An exact repetition of the data is required; no picture should appear in it.
INFORMATION SUPPLIED START
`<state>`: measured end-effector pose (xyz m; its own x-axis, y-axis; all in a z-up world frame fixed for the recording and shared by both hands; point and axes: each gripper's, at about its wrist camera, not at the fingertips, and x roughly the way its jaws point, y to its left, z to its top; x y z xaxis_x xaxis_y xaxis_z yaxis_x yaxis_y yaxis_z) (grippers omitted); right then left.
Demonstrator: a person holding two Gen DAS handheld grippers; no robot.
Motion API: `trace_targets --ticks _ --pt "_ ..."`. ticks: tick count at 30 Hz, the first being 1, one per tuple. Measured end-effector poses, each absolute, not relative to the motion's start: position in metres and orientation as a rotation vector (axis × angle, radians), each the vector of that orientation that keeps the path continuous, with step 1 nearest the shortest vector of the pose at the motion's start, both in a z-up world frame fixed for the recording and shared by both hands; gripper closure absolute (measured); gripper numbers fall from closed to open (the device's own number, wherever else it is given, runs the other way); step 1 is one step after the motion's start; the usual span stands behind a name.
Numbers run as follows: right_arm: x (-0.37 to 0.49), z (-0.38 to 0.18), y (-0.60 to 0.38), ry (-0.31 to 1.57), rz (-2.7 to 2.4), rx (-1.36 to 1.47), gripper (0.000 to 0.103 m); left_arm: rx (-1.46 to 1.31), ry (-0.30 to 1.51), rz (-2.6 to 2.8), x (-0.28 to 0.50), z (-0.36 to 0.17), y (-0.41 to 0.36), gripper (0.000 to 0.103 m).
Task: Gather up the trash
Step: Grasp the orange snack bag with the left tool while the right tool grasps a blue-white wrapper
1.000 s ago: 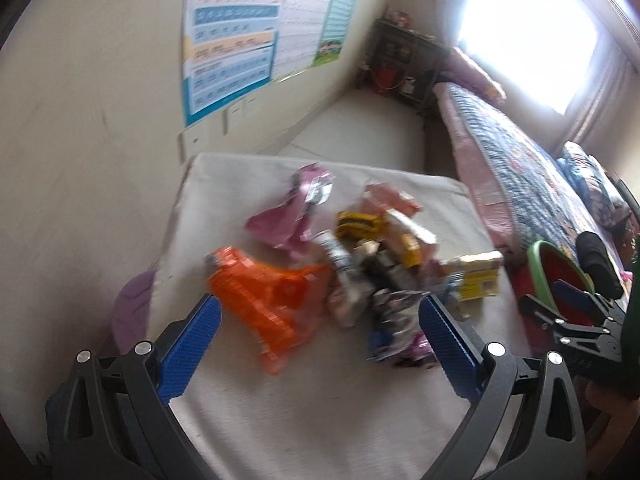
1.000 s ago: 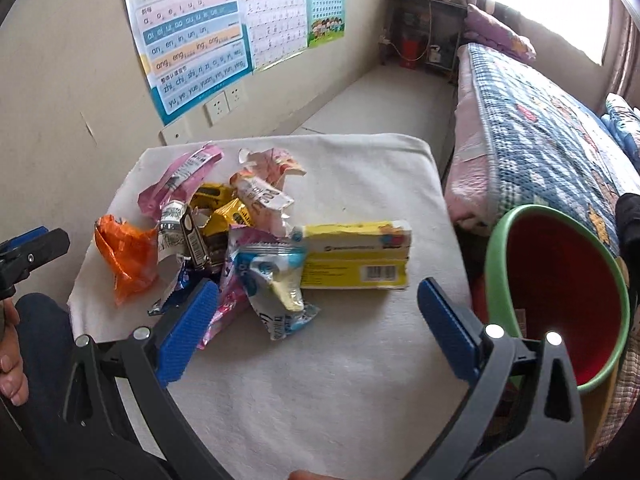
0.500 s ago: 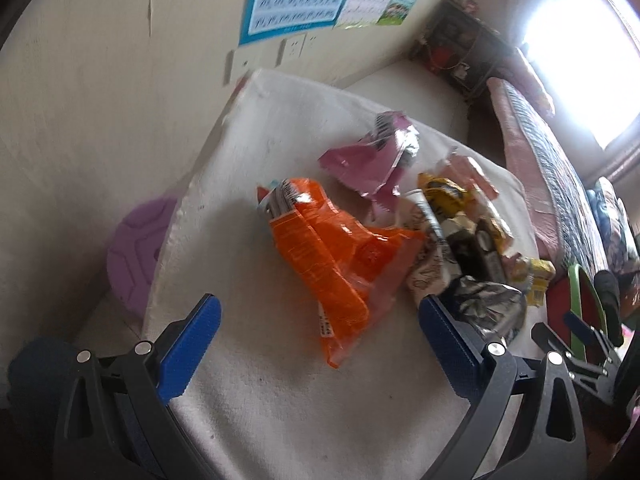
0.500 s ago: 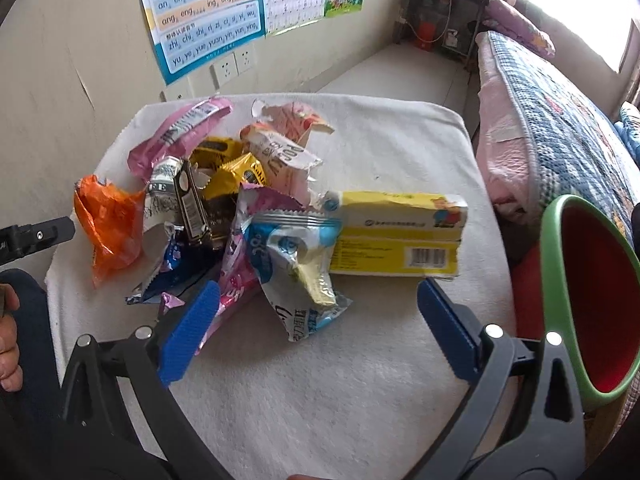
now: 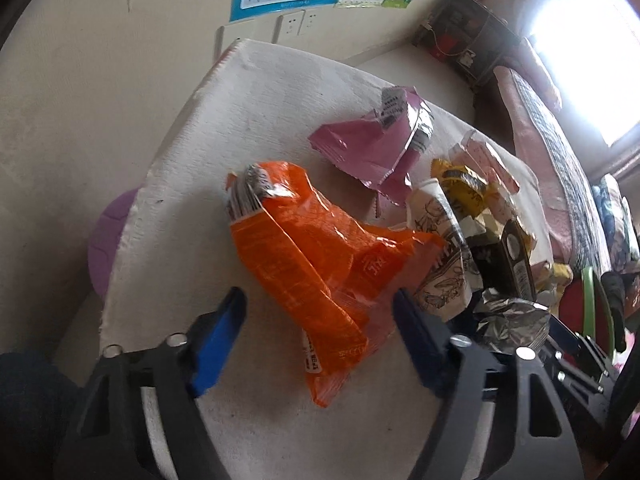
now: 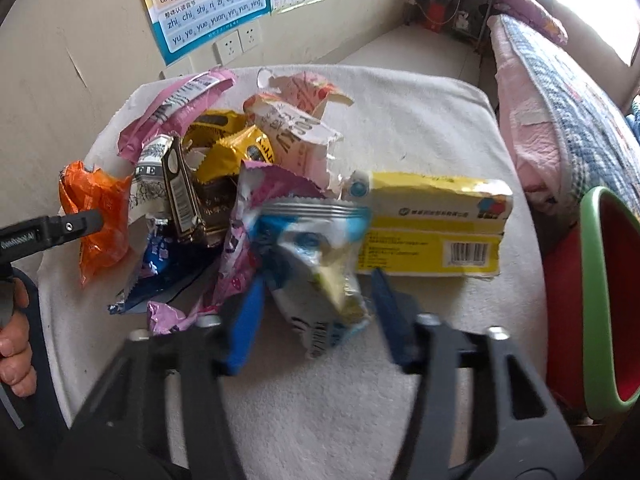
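Both of my grippers are over the trash pile on the white cloth-covered table (image 6: 400,128).

My left gripper (image 5: 318,322) has its jaws closing, still spread. The lower end of the orange wrapper (image 5: 304,264) lies between the blue pads (image 5: 218,336); neither pad presses on it. The orange wrapper sits at the left edge of the pile, flat on the cloth, with a pink wrapper (image 5: 372,144) beyond it and a crumpled foil piece (image 5: 508,320) just right of the right pad.

My right gripper (image 6: 316,316) has its jaws closing too, narrower than the left's. A blue-and-white wrapper (image 6: 316,256) sits between its pads (image 6: 244,320); the view there is blurred, and the pads look close to it but I see no pinch.

The yellow box (image 6: 432,228) lies just right of that wrapper, touching it. Yellow wrappers (image 6: 236,148), a torn pink-and-white carton (image 6: 296,132) and a dark blue wrapper (image 6: 160,272) fill the middle of the pile.

A red bin with a green rim (image 6: 600,300) stands beside the table on the right, next to the bed (image 6: 568,120). In the right view a person's hand (image 6: 14,344) shows at the left edge.
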<state>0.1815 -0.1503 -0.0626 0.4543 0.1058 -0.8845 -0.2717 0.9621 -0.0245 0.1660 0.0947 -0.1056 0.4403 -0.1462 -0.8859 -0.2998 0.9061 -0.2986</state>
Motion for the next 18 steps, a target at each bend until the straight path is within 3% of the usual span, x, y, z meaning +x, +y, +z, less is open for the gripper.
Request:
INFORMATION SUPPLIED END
WRITTEN SOLUTION:
`<state>`: measured end-effector pose (xyz m; its own x-axis, y-axis; all in a z-up world frame fixed for the recording and shared by both hands; point and axes: each gripper's, at about its wrist camera, not at the fingertips, and x roughly the way its jaws point, y to its left, z to its top; x y z xaxis_x xaxis_y xaxis_z yaxis_x yaxis_y yaxis_z) (grippers omitted); right then left.
Demonstrator: a person holding two Gen DAS handheld grippers; no robot.
Motion API: `trace_targets --ticks _ --pt "_ ..."`. ticks: tick count at 30 Hz, the first being 1, one per tuple. Measured end-effector poses, each absolute, not relative to the motion's start: position in metres and orientation as a rotation vector (axis × angle, radians), each the vector of that orientation that keeps the path continuous, with step 1 nearest the shortest vector of the pose at the motion's start, both in a z-up world frame fixed for the recording and shared by both hands; gripper closure absolute (measured); gripper numbers fall from closed to open (the device's own number, wherever else it is given, runs the other way); step 1 is one step after the motion's start; the usual span stands behind a name.
Numbers run as follows: right_arm: x (-0.37 to 0.49), z (-0.38 to 0.18), y (-0.60 to 0.38), ry (-0.31 to 1.57), rz (-2.7 to 2.4), rx (-1.36 to 1.47), gripper (0.000 to 0.103 m); left_arm: rx (-1.46 to 1.31), ry (-0.30 to 1.51), rz (-2.6 to 2.8), x (-0.28 to 0.50), z (-0.36 to 0.17), y (-0.41 to 0.36), gripper (0.000 to 0.103 m).
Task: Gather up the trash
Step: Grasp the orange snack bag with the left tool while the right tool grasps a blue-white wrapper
1.000 s ago: 
1.000 s ago: 
0.500 s ago: 
0.500 s ago: 
now: 
now: 
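Both of my grippers are over the trash pile on the white cloth-covered table (image 6: 400,128).

My left gripper (image 5: 318,322) has its jaws closing, still spread. The lower end of the orange wrapper (image 5: 304,264) lies between the blue pads (image 5: 218,336); neither pad presses on it. The orange wrapper sits at the left edge of the pile, flat on the cloth, with a pink wrapper (image 5: 372,144) beyond it and a crumpled foil piece (image 5: 508,320) just right of the right pad.

My right gripper (image 6: 316,316) has its jaws closing too, narrower than the left's. A blue-and-white wrapper (image 6: 316,256) sits between its pads (image 6: 244,320); the view there is blurred, and the pads look close to it but I see no pinch.

The yellow box (image 6: 432,228) lies just right of that wrapper, touching it. Yellow wrappers (image 6: 236,148), a torn pink-and-white carton (image 6: 296,132) and a dark blue wrapper (image 6: 160,272) fill the middle of the pile.

A red bin with a green rim (image 6: 600,300) stands beside the table on the right, next to the bed (image 6: 568,120). In the right view a person's hand (image 6: 14,344) shows at the left edge.
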<state>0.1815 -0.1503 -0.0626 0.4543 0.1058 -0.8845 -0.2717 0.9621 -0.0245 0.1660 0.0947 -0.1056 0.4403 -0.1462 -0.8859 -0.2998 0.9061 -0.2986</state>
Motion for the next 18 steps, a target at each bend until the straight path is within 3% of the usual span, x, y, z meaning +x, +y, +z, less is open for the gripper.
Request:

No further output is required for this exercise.